A 2016 academic study in the Spanish-language journal Análisis Político by professors Rodrigo Losada and Nicolás Liendo found that the Democratic Center succeeds – even back then, when it had yet to sway the FARC deal referendum – because it is a “single-issue party” focused on the only issue that matters to Colombians: not getting raped, kidnapped, or killed by a Marxist guerrilla:
[Of the five ideological pillars of the Democratic Center,] the first and easily most important above all is “democratic security.” This is understood before all else as a forward struggle against armed anti-government groups, but also as the fight against any form of criminality. The emphasis on this pillar is so great, particularly on Uribe’s part, that the CD can be described as a single-issue party.
Given how widespread guerrilla activity has been in Colombia, it is surprising that no other political party … has focused its attention on it with the emphasis the CD has, particularly its leader [Uribe]. Beyond that, this emphasis, that has become Uribe’s principal election strategy, can explain much of [the party’s] electoral success.

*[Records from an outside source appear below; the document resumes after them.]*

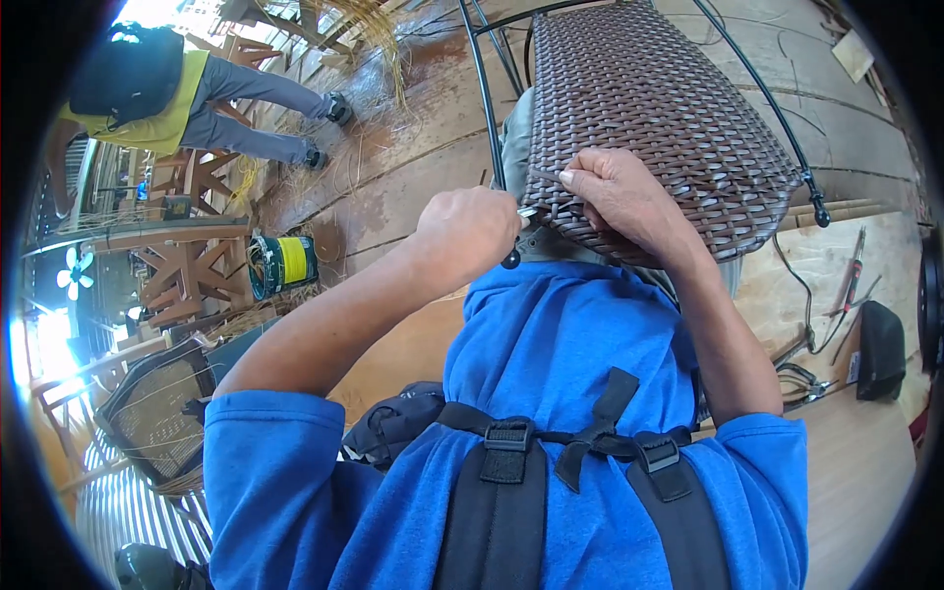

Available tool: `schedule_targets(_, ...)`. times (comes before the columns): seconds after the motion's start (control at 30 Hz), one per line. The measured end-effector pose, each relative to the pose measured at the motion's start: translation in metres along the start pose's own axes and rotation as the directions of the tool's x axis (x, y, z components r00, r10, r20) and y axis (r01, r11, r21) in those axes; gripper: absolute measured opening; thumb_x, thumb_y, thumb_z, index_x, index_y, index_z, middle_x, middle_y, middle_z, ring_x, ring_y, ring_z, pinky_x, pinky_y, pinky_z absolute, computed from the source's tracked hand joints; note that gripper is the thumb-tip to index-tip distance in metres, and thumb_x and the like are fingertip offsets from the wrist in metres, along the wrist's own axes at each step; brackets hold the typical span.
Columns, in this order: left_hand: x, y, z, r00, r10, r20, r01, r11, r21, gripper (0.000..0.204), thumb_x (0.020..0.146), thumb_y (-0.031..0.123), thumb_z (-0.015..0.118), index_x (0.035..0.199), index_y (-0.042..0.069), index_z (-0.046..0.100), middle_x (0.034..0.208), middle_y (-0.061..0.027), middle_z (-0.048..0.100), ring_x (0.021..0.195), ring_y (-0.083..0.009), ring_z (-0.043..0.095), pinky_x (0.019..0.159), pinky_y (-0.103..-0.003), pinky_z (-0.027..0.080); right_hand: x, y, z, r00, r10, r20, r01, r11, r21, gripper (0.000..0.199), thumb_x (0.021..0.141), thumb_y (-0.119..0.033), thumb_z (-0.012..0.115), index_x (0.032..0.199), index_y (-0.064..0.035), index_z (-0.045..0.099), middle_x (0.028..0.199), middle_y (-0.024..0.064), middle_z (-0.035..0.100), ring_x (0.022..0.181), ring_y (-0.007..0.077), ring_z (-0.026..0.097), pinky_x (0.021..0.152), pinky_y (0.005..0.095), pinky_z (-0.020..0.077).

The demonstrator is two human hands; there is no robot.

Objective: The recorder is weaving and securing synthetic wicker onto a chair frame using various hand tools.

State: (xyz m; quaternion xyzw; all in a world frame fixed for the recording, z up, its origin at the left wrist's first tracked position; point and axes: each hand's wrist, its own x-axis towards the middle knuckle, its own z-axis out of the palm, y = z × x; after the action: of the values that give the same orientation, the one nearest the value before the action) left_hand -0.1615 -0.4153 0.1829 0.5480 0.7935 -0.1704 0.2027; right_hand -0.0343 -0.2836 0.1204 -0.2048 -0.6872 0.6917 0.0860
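1 metal-tipped tool point(528, 212) is gripped in the left hand point(470, 232), curled into a fist by which the handle is hidden. Near the lower left corner of a brown woven panel point(644, 103), set over the person's legs point(515, 144), a thin strand point(547, 178) is pinched by the right hand point(627, 200), thumb against forefinger. The hands are separated by a small gap. The panel is flanked by a black metal frame point(486, 98).

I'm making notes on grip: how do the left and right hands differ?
The left hand is curled into a fist with a metal tip jutting out; the right hand is less tightly curled, its thumb pointing leftward. The left hand is by the black rod, while the right hand is over the brown woven panel. Both are bare.
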Motion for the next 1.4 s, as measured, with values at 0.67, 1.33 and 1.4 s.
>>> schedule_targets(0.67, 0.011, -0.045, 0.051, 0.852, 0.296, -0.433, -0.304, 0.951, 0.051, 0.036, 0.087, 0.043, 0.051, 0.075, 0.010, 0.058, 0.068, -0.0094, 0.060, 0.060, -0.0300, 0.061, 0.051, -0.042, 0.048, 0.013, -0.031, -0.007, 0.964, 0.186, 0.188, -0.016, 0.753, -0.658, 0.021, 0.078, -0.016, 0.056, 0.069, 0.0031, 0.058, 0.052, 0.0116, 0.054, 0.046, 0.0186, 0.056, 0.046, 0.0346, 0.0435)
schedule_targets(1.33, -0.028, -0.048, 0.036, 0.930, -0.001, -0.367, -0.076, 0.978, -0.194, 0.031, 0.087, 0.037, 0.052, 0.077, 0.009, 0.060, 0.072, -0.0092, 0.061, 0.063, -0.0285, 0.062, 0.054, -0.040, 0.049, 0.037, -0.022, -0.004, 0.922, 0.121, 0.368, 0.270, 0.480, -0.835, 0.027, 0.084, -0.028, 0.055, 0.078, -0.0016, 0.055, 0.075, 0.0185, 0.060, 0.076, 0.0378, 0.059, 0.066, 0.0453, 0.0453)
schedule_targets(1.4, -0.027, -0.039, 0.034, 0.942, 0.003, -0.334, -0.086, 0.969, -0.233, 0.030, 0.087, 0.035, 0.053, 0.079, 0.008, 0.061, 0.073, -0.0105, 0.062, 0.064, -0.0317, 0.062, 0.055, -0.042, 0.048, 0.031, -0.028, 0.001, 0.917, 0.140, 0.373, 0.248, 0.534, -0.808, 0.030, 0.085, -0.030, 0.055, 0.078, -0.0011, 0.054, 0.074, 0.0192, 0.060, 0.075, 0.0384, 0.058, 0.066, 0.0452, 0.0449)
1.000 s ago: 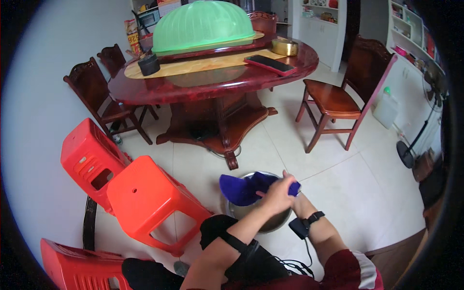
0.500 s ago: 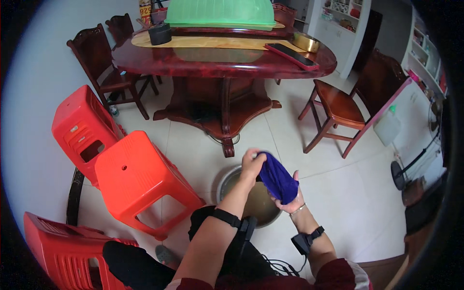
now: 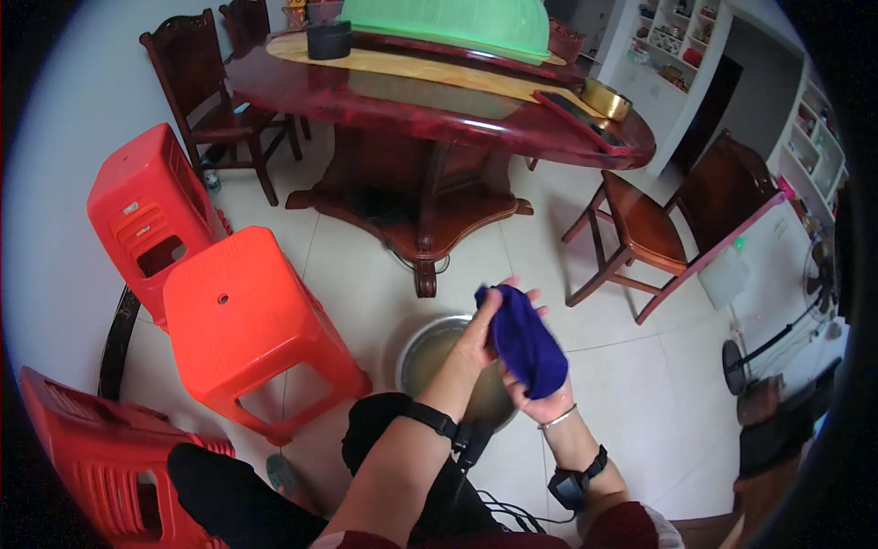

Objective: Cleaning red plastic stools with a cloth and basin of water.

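A wet-looking dark purple cloth point(image 3: 529, 346) is stretched between my two hands, above the right part of a round metal basin point(image 3: 403, 371) of cloudy, brownish water point(image 3: 430, 357). My left hand point(image 3: 477, 337) grips the cloth's far left end, with the thumb pressed on it. Several fingertips show just past that far end. Under the near end lies my right hand point(image 3: 546, 405), cupped around it, its fingers mostly covered by the fabric. The cloth hides some of the basin.
Red plastic stools point(image 3: 247, 316) stand close on my left. Ahead is a dark red wooden table point(image 3: 430, 123) bearing a green mesh cover point(image 3: 448, 26), a black pot point(image 3: 329, 39) and a brass-coloured bowl point(image 3: 605, 99). A wooden chair point(image 3: 645, 229) stands at the right.
The cloth has turned and bunched slightly between my hands. Fingertips now show past its far end, and my right thumb is no longer raised beside it. The whole view has tilted a little.
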A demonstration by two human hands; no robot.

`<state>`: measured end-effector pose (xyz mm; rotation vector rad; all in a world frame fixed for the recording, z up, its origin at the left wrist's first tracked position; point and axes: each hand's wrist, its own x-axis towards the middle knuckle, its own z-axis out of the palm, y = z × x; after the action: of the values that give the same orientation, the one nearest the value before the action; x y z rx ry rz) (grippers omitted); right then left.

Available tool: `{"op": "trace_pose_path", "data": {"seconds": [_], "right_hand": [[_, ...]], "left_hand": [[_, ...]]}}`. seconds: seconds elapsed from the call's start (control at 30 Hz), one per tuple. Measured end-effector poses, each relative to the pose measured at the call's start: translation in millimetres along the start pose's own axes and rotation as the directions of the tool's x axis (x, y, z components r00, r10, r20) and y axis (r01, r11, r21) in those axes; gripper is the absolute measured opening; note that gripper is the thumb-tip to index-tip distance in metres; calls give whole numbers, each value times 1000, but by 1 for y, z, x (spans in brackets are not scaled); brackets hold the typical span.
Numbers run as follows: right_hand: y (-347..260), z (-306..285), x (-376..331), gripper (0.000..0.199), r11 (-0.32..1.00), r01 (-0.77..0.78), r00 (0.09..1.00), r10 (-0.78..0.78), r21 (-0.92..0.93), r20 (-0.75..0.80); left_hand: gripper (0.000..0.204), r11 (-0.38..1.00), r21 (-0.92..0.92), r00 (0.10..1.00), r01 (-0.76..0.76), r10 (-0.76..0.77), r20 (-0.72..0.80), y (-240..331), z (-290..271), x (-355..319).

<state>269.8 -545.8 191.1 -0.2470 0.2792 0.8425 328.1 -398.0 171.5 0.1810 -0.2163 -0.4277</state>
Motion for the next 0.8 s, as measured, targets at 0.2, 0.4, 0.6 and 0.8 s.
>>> {"op": "trace_pose_path", "data": {"seconds": [0.2, 0.4, 0.6, 0.8], "right_hand": [[-18, -3, 5, 57, 681, 28, 999, -38, -732, 4], [-28, -11, 33, 64, -414, -167, 983, -141, -895, -118], [-28, -35, 50, 72, -879, -201, 973, -126, -433, -195], [-14, -27, 52, 93, -773, -411, 903, -272, -483, -332]], "left_hand": [[37, 902, 392, 818, 179, 85, -569, 8, -9, 4], [31, 583, 738, 770, 341, 276, -574, -12, -69, 14], [39, -127, 798, 785, 589, 327, -527, -32, -63, 13], [61, 67, 749, 711, 659, 270, -649, -32, -87, 16]]}}
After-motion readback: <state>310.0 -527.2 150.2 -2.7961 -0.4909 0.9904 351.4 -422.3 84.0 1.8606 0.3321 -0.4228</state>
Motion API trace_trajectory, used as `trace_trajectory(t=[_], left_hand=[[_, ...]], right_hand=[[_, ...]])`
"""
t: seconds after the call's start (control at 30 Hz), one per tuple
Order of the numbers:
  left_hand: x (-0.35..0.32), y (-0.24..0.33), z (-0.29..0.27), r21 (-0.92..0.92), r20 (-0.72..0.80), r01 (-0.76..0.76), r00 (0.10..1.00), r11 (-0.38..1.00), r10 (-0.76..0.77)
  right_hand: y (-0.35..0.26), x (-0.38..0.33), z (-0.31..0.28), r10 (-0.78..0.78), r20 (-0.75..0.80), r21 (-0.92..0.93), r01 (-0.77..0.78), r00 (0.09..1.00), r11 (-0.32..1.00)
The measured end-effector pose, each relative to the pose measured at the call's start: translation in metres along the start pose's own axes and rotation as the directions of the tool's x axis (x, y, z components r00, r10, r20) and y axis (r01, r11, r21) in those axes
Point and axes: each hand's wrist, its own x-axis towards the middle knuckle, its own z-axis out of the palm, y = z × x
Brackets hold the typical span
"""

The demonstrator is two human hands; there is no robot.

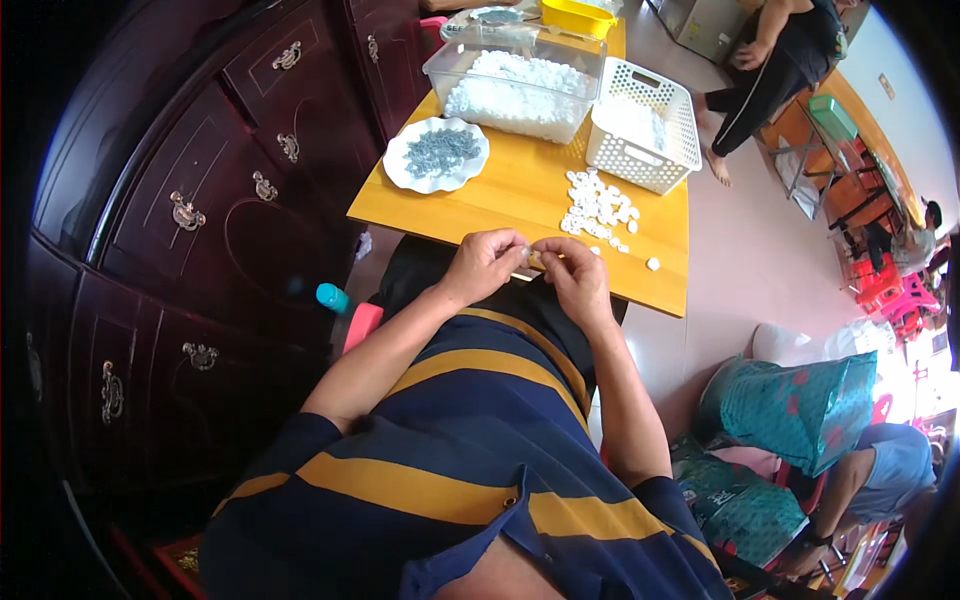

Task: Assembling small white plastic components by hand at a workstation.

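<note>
Left hand [487,262], right hand [572,277] | pinched together on small white part [523,250] | light, stiff, slippery; grip edges by fingertips.

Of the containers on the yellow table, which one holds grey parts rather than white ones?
The white scalloped plate at the table's left edge; its pile is grey, while the clear tub and white basket hold white pieces.

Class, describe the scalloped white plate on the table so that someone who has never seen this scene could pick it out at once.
Start at the yellow wooden table beside the dark carved cabinet. On the table's left corner, nearest the cabinet, sits the white plate, left of the clear plastic tub of white pieces. It alone has a wavy rim and holds small grey parts, not white ones.
</note>
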Motion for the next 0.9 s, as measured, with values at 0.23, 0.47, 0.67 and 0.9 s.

Losada and Liendo’s surprise that no party would bother tackling the country’s biggest problem head-on should be no surprise to an American observer: Colombia’s elite – the people who grease palms and fund campaigns and build up the cities – do not have to deal with it. The elite audience is more interested in feeling good about itself by “forgiving” the FARC’s traumatized child soldiers and rotten leadership than it is in saving the lives of those who have to deal with the fraught reintegration of these terrorist elements into their society.
Similarly, the Colombian elite does not have to worry themselves with the growing socioeconomic stagnation Duque has pledged to fix with free market policies or the Venezuelan migrant crisis that has grown to such levels of concern that Santos sent a team to visit Turkey’s refugee camps for Syrians to learn how to build them. It is no surprise that those most likely to vote for Petro tended to be the Colombians furthest away from the Venezuelan border.
Santos leaves the presidency with a Nobel Peace Prize, but Santos leaves Colombia with an emboldened terrorist guerrilla, a stagnant economy, and Latin America’s most powerful conservative party. The continent’s right could learn much from how those realities are related.